慕江陵皺了皺眉,問道:“你說裴行死了。那我問你,裴行死後,屍體去了哪裏?”

“被軒浥塵帶走了……接著趙無妄又來了……”雲七生抱著頭,緊緊蹙著眉,回憶道,“不對,軒浥塵居然會親自到寒冰牢,這本來就不對。可我以為、以為是天行道覆滅,才讓他一反常態……”

總結一下,慕江陵惋惜道:“你被騙了。”

雲七生釘子似的杵在原地,喃喃自語,一會哭一會笑,少頃,擡起一雙通紅的眼睛瞪著慕江陵:“你說的沒錯,什麽大義,什麽俠義,都無所謂,我只是因為裴行在,所以才在天行道的!不過那天我也有沒騙你的地方,裴行他確實,說了‘後悔’。”

慕江陵道:“我不想再聽這個。”

“不想聽也得聽!唯獨這個,我一定要告訴你!”雲七生色厲聲疾,“你還記得不記得自己曾經答應了裴行什麽?”

慕江陵聞言一楞,挖空心思去回想。

雲七生說的這樣嚴肅,自己卻壓根沒有印象。該不會是自己哪天開玩笑,叫裴行當真了吧?但裴行也不可能分辨不出來玩笑,而且,若真是自己忘了,他又為什麽不說?

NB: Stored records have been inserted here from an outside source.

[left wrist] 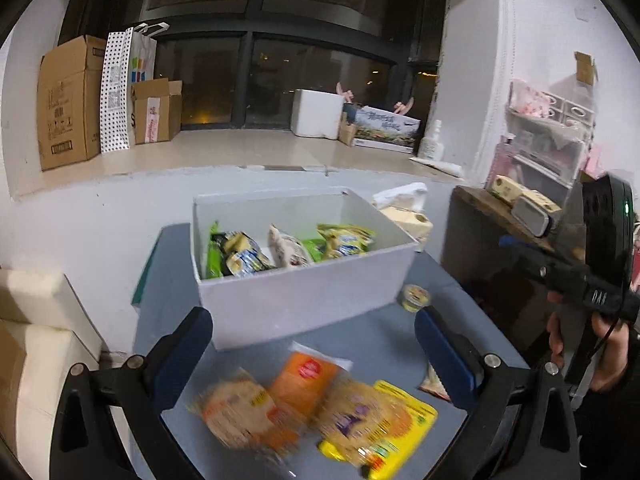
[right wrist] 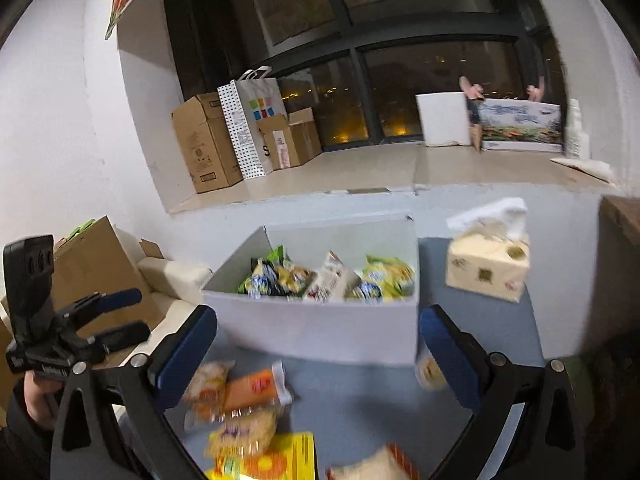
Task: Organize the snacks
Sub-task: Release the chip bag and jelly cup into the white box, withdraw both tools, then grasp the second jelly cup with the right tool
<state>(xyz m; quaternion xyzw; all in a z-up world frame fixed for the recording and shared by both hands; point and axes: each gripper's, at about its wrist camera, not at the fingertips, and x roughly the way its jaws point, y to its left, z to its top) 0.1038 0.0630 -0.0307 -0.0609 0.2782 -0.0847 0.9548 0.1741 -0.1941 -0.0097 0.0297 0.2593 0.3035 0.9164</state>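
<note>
Before my left tool (left wrist: 314, 354), gaping, empty: four loose packets (left wrist: 312, 412), one cup (left wrist: 415, 298), box (left wrist: 304, 300). Right tool (right wrist: 318, 354) gaping, empty; surface (right wrist: 360, 396) bare between.

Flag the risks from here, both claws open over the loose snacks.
1. The orange packet overlaps the round-cracker packs beside it; the left claw may pinch two at once.
2. The small cup sits close to the white box corner and could get knocked.
3. Both views are motion-blurred, so aim may be off.

loose snack packets (left wrist: 304, 412) blurred, labels unreadable
</note>
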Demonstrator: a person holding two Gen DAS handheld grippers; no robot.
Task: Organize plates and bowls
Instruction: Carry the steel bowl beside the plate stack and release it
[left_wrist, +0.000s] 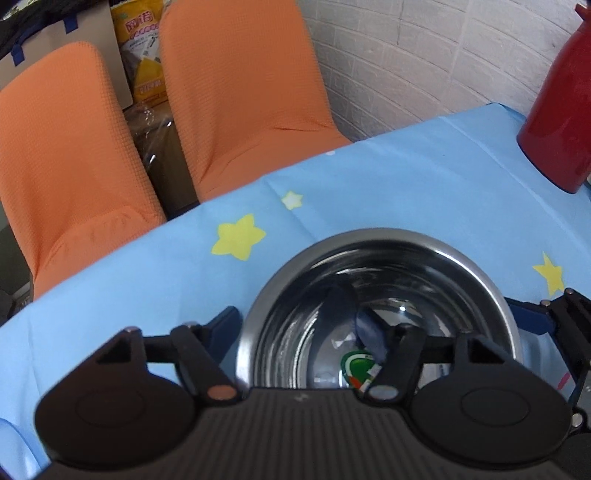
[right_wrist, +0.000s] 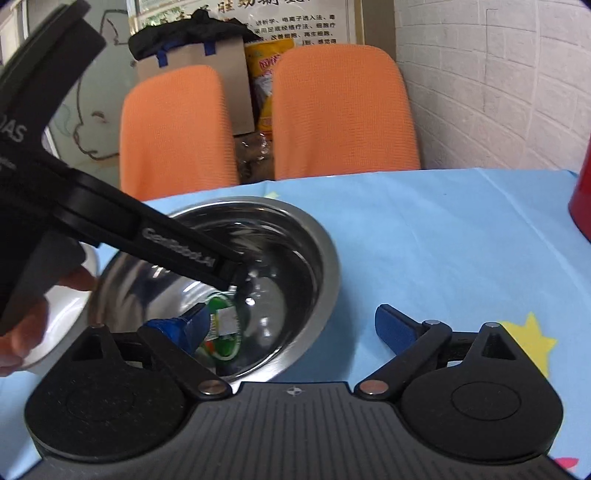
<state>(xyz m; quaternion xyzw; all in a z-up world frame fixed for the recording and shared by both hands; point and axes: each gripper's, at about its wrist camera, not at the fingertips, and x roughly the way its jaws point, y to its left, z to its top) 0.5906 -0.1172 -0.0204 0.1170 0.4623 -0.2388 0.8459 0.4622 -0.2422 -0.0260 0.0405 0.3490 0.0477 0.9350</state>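
Observation:
A steel bowl (left_wrist: 384, 251) (right_wrist: 317, 236) with a green sticker inside sits on the blue star tablecloth. My left gripper (left_wrist: 299, 328) is open and straddles the bowl's left rim, with one blue finger outside and one inside. My right gripper (right_wrist: 291, 325) is open and straddles the bowl's near right rim, its left finger inside and its right finger outside on the cloth. The left gripper's black body (right_wrist: 110, 221) reaches over the bowl in the right wrist view. A white dish (right_wrist: 62, 314) shows behind the hand at left.
A red thermos (left_wrist: 561, 110) (right_wrist: 581, 195) stands at the table's right. Two orange chairs (left_wrist: 236, 85) (right_wrist: 340, 110) stand past the far table edge (left_wrist: 184, 218), with a cardboard box and bags behind them. A white brick wall is at right.

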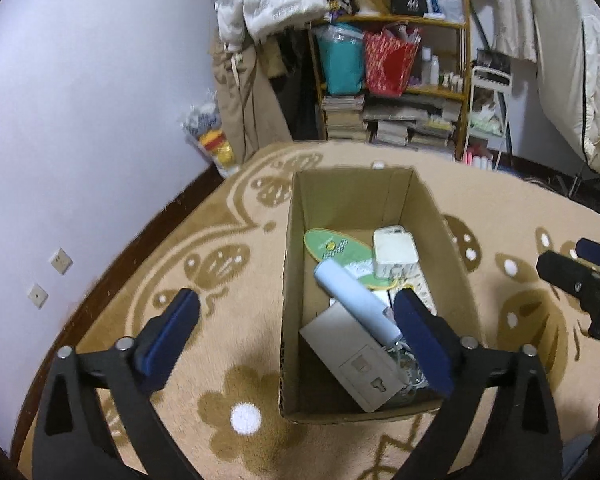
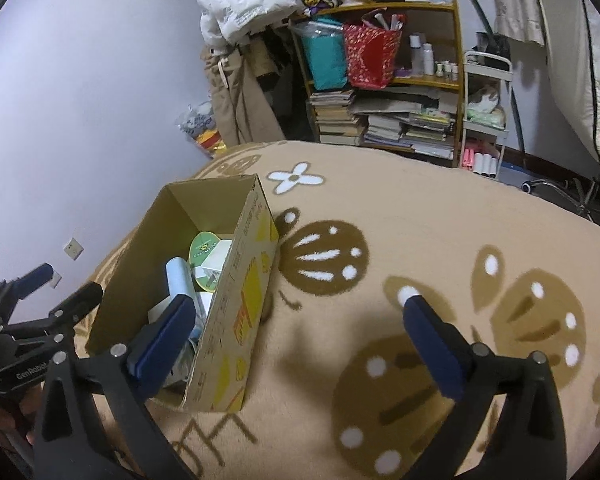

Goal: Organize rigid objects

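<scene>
An open cardboard box [image 1: 294, 280] stands on the beige patterned blanket; it also shows at the left of the right wrist view [image 2: 236, 312]. Inside lie a pale blue cylinder [image 1: 356, 300], a white power adapter [image 1: 360, 364], a white square tin [image 1: 394, 254], a green oval card [image 1: 332, 246] and a remote. My left gripper [image 1: 296, 300] is open and empty, hovering above the box's near left side. My right gripper [image 2: 296, 304] is open and empty, above the blanket just right of the box; it also shows at the right edge of the left wrist view [image 1: 580, 272].
The blanket [image 2: 420, 220] has brown flower and butterfly shapes. Behind it stand a wooden shelf [image 1: 396, 80] with bags, bottles and stacked books, hanging coats [image 1: 260, 40], and a white cart [image 2: 486, 120]. A lilac wall [image 1: 80, 120] with sockets runs along the left.
</scene>
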### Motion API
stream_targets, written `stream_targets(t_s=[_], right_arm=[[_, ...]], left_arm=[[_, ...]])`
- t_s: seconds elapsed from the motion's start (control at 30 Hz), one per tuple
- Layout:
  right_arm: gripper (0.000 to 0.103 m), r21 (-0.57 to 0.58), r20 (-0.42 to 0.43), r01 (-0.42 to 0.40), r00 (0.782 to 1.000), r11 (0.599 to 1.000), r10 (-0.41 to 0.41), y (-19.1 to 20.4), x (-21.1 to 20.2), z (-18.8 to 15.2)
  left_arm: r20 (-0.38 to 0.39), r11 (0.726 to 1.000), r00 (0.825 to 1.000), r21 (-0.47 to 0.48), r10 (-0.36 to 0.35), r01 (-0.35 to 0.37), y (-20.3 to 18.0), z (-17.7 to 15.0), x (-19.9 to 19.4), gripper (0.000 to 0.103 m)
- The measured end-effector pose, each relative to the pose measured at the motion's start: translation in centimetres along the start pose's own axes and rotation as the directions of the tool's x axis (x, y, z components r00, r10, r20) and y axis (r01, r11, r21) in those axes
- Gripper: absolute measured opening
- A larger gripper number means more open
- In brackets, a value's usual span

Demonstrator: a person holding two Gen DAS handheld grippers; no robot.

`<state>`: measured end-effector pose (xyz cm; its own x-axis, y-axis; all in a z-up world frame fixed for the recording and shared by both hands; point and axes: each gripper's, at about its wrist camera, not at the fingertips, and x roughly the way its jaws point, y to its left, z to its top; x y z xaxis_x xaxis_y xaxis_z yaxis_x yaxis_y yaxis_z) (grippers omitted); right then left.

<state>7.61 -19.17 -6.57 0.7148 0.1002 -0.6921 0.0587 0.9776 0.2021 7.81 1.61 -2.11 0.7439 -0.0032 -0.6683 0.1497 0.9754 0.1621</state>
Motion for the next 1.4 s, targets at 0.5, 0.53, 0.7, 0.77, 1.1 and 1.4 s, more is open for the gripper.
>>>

雲七生露出果然如此的神色,斬釘截鐵道:“你不記得了。”

慕江陵:“……我答應了他什麽?”

雲七生只給了兩個字:“日出。”

…………

慕江陵:“!!!”

慕江陵:“我……等等!什麽……他、竟然???”

雲七生肯定的一點頭:“就是這個。”

又是一年落雪時節,天氣冷得不行,裴行躲在屋裏,足不出戶。

大清早的,慕江陵滿身寒霜晨霧的跑進來,後面跟著同樣略微激動的段情,他進來就嚷嚷:“阿行!阿行!”

蘇重九嫌棄的趕他:“去去去,出去!”

慕江陵一轉頭就麻溜的滾去烤火,邊烤邊道:“我和段哥爬去那邊的山上,看了場雪後的日出,真是難得啊。凍死我了阿嚏——我不知道怎麽說,反正太好看了!太陽升起來,滿山的雪一下子亮起來了!雲朵五彩斑斕!就好像油畫、呃……我是說,你們真該去看一次的。”

蘇重九表示不屑一顧:“哦。”

裴行倒是有幾分心動:“真的?只可惜上山得半夜去,天又冷,還在落雪,我恐怕不行。”

“包在我身上!”慕江陵把胸脯拍的啪啪響,“我肯定帶你去看一次!”

蘇重九:“你別胡來啊!”

慕江陵保證:“不會的不會的,我有分寸。下次,等有空了,我帶你去!”

後來——後來天行道突然聲名大噪起來,人多是非也多,這事就被擱置了。擱置的久了,慕江陵自然也就忘了。

雲七生目中隱隱含淚,憤憤道:“你根本就忘了!裴行在寒冰牢裏,想到的最後一件事,就是你說過的,去看一場日出。他說他後悔了,後悔把天行道發展得這麽大,大到一點點閑暇都沒有,大到你和每個來來往往的人都混的熟識。而裴行呢?你又留給他多少時間?兩人一天算下來也不過見面打個招呼,他多少次想重提舊話,話到嘴邊又咽下去了。你、蘇重九、段情每天都能和碰見很多人,熱熱鬧鬧有說有笑,他卻只有一個人,悶在屋子裏守著一堆沒完沒了的案卷!你想過沒有!”